Under the guise of investigations by the Police Criminal Investigation Department and the Prisons Department, the government is subjecting the inmates to surveillance and interrogation.

Corporate media outlets have endorsed Colombo’s repressive response. A December 1 editorial in the right-wing Divaina newspaper warned the government about unrest spreading to other prisons. “The onset of most eruptions can be slow but the end result can be devastating, so proper mechanisms must be put in place to control this situation.”

Justice Minister Ali Sabri has established a five-member panel headed by a retired judge to investigate the prison incident. But as the historical record demonstrates, all such official investigations cover up the real reasons for incidents and justify the security forces’ violent actions.

Committee for the Protection of Prisoners president Senaka Perera told the WSWS the government had already taken steps to remove evidence and protect the shooters.

Perera said the government was attempting to cremate nine of the eleven people who were killed, invoking COVID-19 regulations and claiming they were infected with the virus, thus leaving no evidence for investigation. The committee has filed a petition against the authorities, saying they have violated basic criminal law.

Observations made by the Human Rights Commission of Sri Lanka (HRCSL) following a visit to Mahara prison shed some light on the real conditions inside the facility. HRCSL commissioner Ramani Muttettuwegama told the BBC that remand prisoners selected 12 people to present their views to the commission.
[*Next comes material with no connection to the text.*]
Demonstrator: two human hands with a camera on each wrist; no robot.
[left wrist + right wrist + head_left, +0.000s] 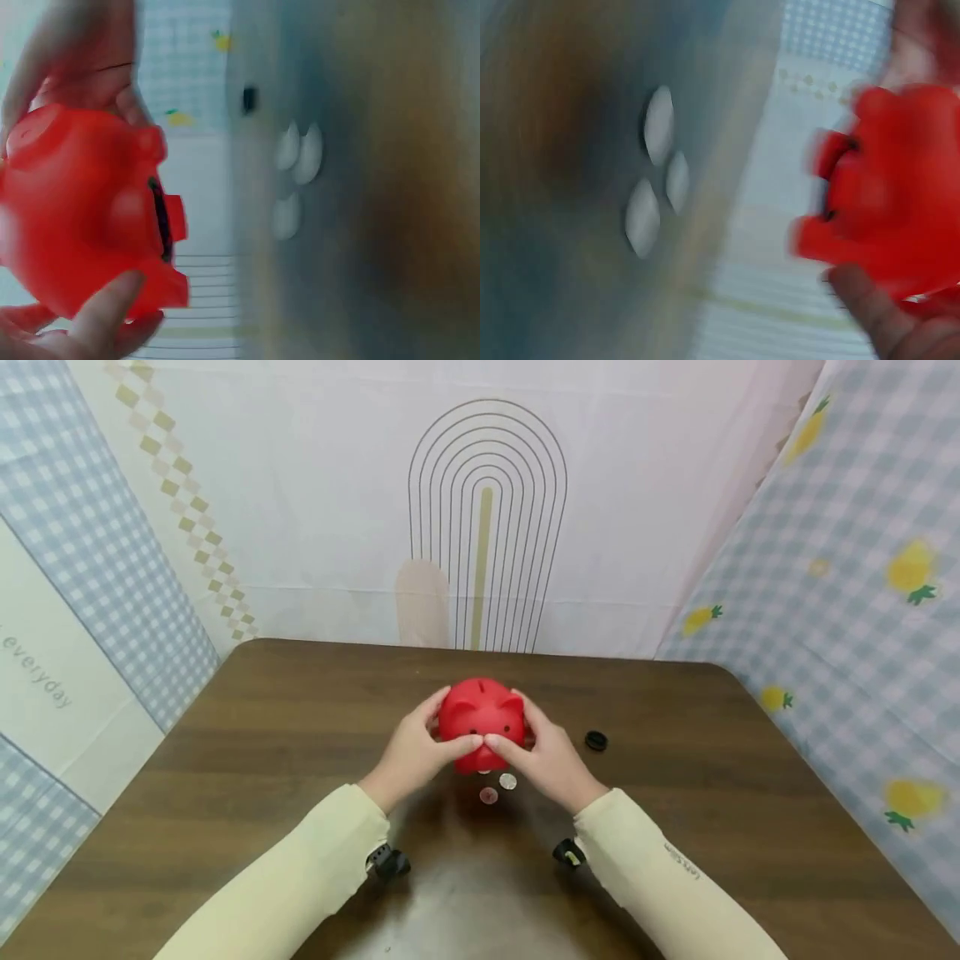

Muttettuwegama said fear of COVID-19 was the reason for inmates’ protests. “All things considered, overcrowding is the biggest problem. I have been to many places like that but I have never seen such congestion anywhere… The capacity of the Mahara remand prison is 1,000, but there are 2,500 in it.”

The HRCSL commissioner complained that although the Rajapakse government took some measures to reduce the prison population by 30 percent by the end of April in response to the epidemic, following requests from HRCSL and various activists, it changed its mind in September.

Pointing to the disregard of authorities toward prisoners’ health and safety, she said: “Prison authorities said bluntly—no PCR [tests] to those who were there, no PCR to those who came in.”

Referring to last Sunday’s incident, she added: “Some detainees mentioned that inmates were shot at from the guard towers. We still do not know if that is true, so we are waiting for the post-mortem report.”

Under these conditions, the government’s attempt to cremate the bodies is suspected of being a move to destroy evidence.

In another indication of tightening repression in all prisons, on December 1, Rajapakse removed Fernandopulle as prison reforms minister. Her replacement, Lohan Ratwatte, was convicted of the murder of ten people during general elections in 2001 but acquitted on appeal.

The Mahara shootings and the government’s response are inseparable from Rajapakse’s moves toward dictatorial forms of rule to suppress growing opposition by the working class and the oppressed masses against austerity measures and the social disaster intensified by the pandemic.